Work instructions :: Please restate the entire listing verbatim.

*** Supplied information ***

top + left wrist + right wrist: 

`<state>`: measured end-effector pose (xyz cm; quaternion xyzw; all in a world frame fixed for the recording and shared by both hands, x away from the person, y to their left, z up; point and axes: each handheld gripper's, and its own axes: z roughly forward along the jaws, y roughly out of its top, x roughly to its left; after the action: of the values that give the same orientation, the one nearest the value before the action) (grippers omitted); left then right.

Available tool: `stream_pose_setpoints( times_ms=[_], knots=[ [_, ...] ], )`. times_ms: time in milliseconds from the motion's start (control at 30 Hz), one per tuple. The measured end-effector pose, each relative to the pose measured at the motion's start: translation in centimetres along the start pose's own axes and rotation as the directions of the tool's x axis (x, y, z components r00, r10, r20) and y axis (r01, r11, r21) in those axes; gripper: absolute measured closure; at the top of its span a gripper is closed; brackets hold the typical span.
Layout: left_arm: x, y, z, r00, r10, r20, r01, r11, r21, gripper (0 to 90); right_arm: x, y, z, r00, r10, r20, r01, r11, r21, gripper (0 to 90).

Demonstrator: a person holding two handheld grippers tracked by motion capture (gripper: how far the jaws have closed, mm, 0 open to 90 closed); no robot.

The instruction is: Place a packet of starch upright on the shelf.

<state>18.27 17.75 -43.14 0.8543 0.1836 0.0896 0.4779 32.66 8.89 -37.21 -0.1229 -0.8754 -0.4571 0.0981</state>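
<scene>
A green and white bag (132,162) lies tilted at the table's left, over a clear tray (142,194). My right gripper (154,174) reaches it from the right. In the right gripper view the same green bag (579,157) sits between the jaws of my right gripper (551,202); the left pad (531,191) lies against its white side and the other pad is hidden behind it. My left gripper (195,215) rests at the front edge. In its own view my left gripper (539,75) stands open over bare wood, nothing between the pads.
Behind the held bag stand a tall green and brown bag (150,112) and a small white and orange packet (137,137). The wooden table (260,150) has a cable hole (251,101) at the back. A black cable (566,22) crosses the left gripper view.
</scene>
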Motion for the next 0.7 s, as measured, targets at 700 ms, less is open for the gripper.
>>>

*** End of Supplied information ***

The completed task ::
top + left wrist + right wrist: 

`<state>`: measured end-effector pose (xyz cm; quaternion xyzw; all in a world frame fixed for the recording and shared by both hands, x away from the person, y to their left, z up; point and axes: each handheld gripper's, and its own axes: z roughly forward along the jaws, y roughly out of its top, x roughly to its left; after the action: of the values that give the same orientation, the one nearest the value before the action) (grippers omitted); left then right.

Available tool: `stream_pose_setpoints( times_ms=[_], knots=[ [_, ...] ], )`. times_ms: time in milliseconds from the motion's start (control at 30 Hz), one per tuple. The measured end-effector pose, each relative to the pose measured at the motion's start: translation in centimetres along the start pose's own axes and rotation as the directions of the tool's x axis (x, y, z components r00, r10, r20) and y axis (r01, r11, r21) in those axes; gripper: absolute measured closure; at the top of its span a gripper is closed; brackets hold the typical span.
Layout: left_arm: x, y, z, r00, r10, r20, r01, r11, r21, gripper (0 to 90); right_arm: x, y, z, r00, r10, r20, r01, r11, r21, gripper (0 to 90).

Demonstrator: a person holding two handheld grippers tracked by motion capture (gripper: how far the jaws have closed, mm, 0 open to 90 closed); no robot.

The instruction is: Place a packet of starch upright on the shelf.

<state>18.27 17.75 -43.14 0.8543 0.1836 0.0896 0.4779 32.66 8.89 -37.21 -0.1229 -0.8754 -0.4571 0.0981</state>
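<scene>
A green and white bag (132,162) lies tilted at the table's left, over a clear tray (142,194). My right gripper (154,174) reaches it from the right. In the right gripper view the same green bag (579,157) sits between the jaws of my right gripper (551,202); the left pad (531,191) lies against its white side and the other pad is hidden behind it. My left gripper (195,215) rests at the front edge. In its own view my left gripper (539,75) stands open over bare wood, nothing between the pads.
Behind the held bag stand a tall green and brown bag (150,112) and a small white and orange packet (137,137). The wooden table (260,150) has a cable hole (251,101) at the back. A black cable (566,22) crosses the left gripper view.
</scene>
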Motion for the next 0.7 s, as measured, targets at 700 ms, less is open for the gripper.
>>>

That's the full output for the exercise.